TDM 30200: Project 06 - Data Types, Dependency and Mixed Model
Project Objectives
Motivation: Learning the dependencies in the data and how to conduct more personalized models.
Context: We will load Lahman
data in R and will practice several linear models with the data.
Scope: Explore the use of mixed models in R, understand their advantages over simpler models, and interpret key results in a real-world context.
For this project (and moving forward, when you are using R), please use the |
Dataset
We will work with the Lahman Baseball Database, which is available in R through the Lahman
package.
In this project, we are transitioning from Python to R, and as an aspiring data scientist, it’s important to stay flexible and
practice using different tools to keep your skills sharp. Switching between languages helps reinforce key concepts and
prevents you from forgetting the details over time. Additionally, R offers powerful capabilities for the type of analysis we’re focusing on in this project.
To access the Lahman
dataset in R, you can use the following code. This isn’t calling a new function; it’s simply loading the Lahman
data that comes with the package:
library(Lahman)
Introduction
"All models are wrong, but some are useful."[1]
Lahman
is a comprehensive data set for sports analytics, including statistics from 1871 to 2023 with two current leagues (American and National), the four other "major" leagues (American Association, Union Association, Players League, and Federal League), and the National Association of 1871-1875.

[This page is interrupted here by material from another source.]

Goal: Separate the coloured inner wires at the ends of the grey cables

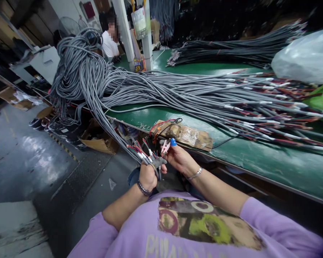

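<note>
Grey cables [111, 125] fill our clenched left hand [148, 176]; our right hand [179, 158] pinches something pale [165, 147] (unclear what); white sleeves [265, 103] seem fitted, work unfinished.

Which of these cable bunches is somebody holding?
The thin grey bunch drooping off the green table, gripped near its wire ends by the left hand; the wide grey spread and darker bundle lie on that table.

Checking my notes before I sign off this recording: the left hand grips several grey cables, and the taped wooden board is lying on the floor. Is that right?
Not quite: the taped wooden board lies on the green table, near its edge, not on the floor. The head view shows it. The left hand does grip several grey cables.
</note>
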Demonstrator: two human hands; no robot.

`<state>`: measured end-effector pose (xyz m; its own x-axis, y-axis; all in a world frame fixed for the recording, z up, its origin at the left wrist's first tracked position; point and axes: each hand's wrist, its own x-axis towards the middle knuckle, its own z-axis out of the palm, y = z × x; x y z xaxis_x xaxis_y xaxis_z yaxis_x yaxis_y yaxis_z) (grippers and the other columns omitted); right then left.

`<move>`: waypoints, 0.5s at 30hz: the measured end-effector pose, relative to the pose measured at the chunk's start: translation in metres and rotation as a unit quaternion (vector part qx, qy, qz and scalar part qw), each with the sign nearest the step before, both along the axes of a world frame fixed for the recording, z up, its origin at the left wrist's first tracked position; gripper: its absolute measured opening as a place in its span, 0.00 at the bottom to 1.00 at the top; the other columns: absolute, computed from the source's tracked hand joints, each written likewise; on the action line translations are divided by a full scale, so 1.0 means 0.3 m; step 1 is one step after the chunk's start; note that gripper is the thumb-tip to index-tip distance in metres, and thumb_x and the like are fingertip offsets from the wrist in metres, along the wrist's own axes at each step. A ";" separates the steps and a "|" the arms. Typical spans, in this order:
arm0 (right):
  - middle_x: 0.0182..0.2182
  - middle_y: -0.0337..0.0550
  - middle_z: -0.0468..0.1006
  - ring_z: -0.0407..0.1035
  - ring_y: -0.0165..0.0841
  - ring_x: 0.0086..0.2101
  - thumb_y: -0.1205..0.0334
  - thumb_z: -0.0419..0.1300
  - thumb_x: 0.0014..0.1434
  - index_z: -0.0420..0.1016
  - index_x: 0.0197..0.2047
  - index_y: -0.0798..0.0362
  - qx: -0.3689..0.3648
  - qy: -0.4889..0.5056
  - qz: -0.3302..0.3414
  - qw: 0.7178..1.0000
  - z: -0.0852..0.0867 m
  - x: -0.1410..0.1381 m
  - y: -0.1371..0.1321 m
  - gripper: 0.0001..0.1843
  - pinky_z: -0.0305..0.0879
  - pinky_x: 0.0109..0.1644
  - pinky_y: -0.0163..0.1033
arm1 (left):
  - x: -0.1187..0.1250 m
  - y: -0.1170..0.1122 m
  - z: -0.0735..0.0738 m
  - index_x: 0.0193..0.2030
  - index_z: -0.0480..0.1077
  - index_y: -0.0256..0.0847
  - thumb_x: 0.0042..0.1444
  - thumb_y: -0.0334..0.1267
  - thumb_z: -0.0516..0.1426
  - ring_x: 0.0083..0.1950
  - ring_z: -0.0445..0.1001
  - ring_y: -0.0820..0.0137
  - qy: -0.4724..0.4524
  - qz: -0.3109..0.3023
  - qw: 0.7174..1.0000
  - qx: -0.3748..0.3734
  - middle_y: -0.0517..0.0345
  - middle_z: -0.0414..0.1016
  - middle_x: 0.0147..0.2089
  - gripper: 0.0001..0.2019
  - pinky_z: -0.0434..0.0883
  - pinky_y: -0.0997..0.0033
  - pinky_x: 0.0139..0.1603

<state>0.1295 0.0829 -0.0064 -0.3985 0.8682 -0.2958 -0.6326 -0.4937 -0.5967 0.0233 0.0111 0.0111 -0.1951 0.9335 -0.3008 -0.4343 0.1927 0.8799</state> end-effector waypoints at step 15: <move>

More specifically, we will use the Batting
table in Lahman
, which includes batting statistics in the database. The main form of this table is rectangular or raw, which includes variables on columns and observations on rows. For example, Homeruns (HR) and Runs Batted In (RBI) are closely related to baseball statistics, but they are not identical.
Additional information for those who have no interest in baseball: The goal of baseball is for players to take turns hitting the ball and running to the four bases and scoring runs. If a player hits the ball and it goes out of bounds (into the stands), it is called a Homerun (HR). In this case, that player and any runners on the field all score directly. In other words, more than one run can be scored with one hit. An Runs Batted In (RBI) is when a player hits a ball and enables their teammates to reach home plate and score. For example, if a player hits the ball and causes a teammate on the field to run, that player earns 1 RBI. A player who hits a homerun automatically gets 1 RBI for themselves. If there are other runners on the field at the time of the HR, the number of RBIs increases because they also scored. For example, an HR with two people on the field earns 3 RBIs in total. |

Creator of the image: Jonathan Daniel (Image Link, accessed on 30th of January 2025). Copyright: 2017 Getty Images
Let’s go back to the data set in R and remember the first steps we take when working with the data.
We use the head(Batting)
command to see the first six lines in the data.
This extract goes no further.